#todayilearned: Julian/Georgian calendar mismatches in 'pyspark'
Working in software engineering has taught me that time is an extremely difficult concept to parse effectively. There's an entire section on date and time falsehoods programmers believe on GitHub. Programmers therefore try and normalize time as much as they can; for example, always specify a timezone and normalize to UTC, or record milliseconds since Unix epoch.
I would like to add in my own addendum to this pile: never assume that different programming languages obey the same paradigms about date and time.
I work on an ETL tool, and it's nominally written in Python.
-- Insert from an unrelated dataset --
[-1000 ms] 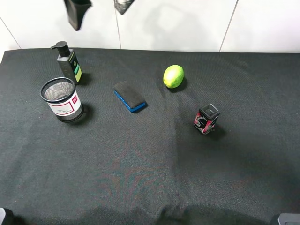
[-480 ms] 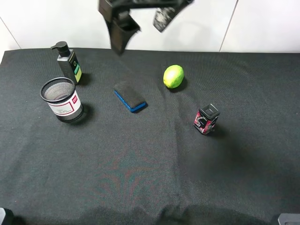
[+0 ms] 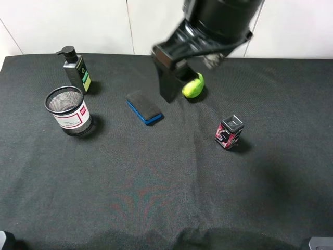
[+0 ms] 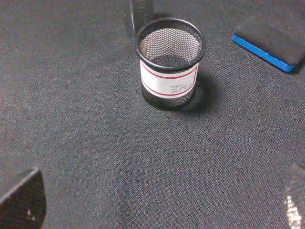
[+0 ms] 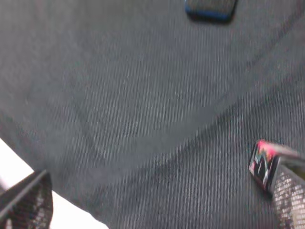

Although Python is
fast in terms of development time and feature turnaround, Python's system
performance is slow in comparison to other programming
languages,
and optimizing for system performance requires certain workarounds. My
workaround was to include an acceleration layer using Apache Spark and our
open-source Spark
connector, interfacing
with Python using
pyspark
and
py4j
.
There were hiccups along the way, but it worked and it was fast. Then, when I was executing my regression tests, I noticed something rather odd about a bit of data I was ingesting.
I had a datetime value '1483-12-13 23:07:26.066'
, corresponding to December
13th, 1483. When I ingested this datetime value into our database using this new
acceleration layer, it recorded as timestamp value -15337453953934
(units in
seconds since UNIX epoch).
Okay...so what's the point?
When I was doing per-value comparison on that record, I read the value out of
the database using Python and compared it to the value from the original source,
which I re-read in Python. The value in the database corresponded to the Python
datetime
object datetime.datetime(1483, 12, 22, 23, 11, 24, 66000)
-
December 22nd, 1483.
It's eight days off.
I asked a colleague about this issue. He found a JIRA issue created for this
already, SPARK-18381. To
spare you from reading (perhaps even more) JIRA tickets, the gist is that
pyspark
uses an idealized Georgian
calendar extending all the
way back through time, while Apache Spark respects the actual switch from the
Julian calendar that took place
around mid-October 1583.
What this basically means is that if you used Python to save datetimes before October of 1583, and you started using Spark to save more datetimes before October of 1583, you would be merging two different states together which would corrupt your data. You would need to write or incorporate code in order to reconcile these two states.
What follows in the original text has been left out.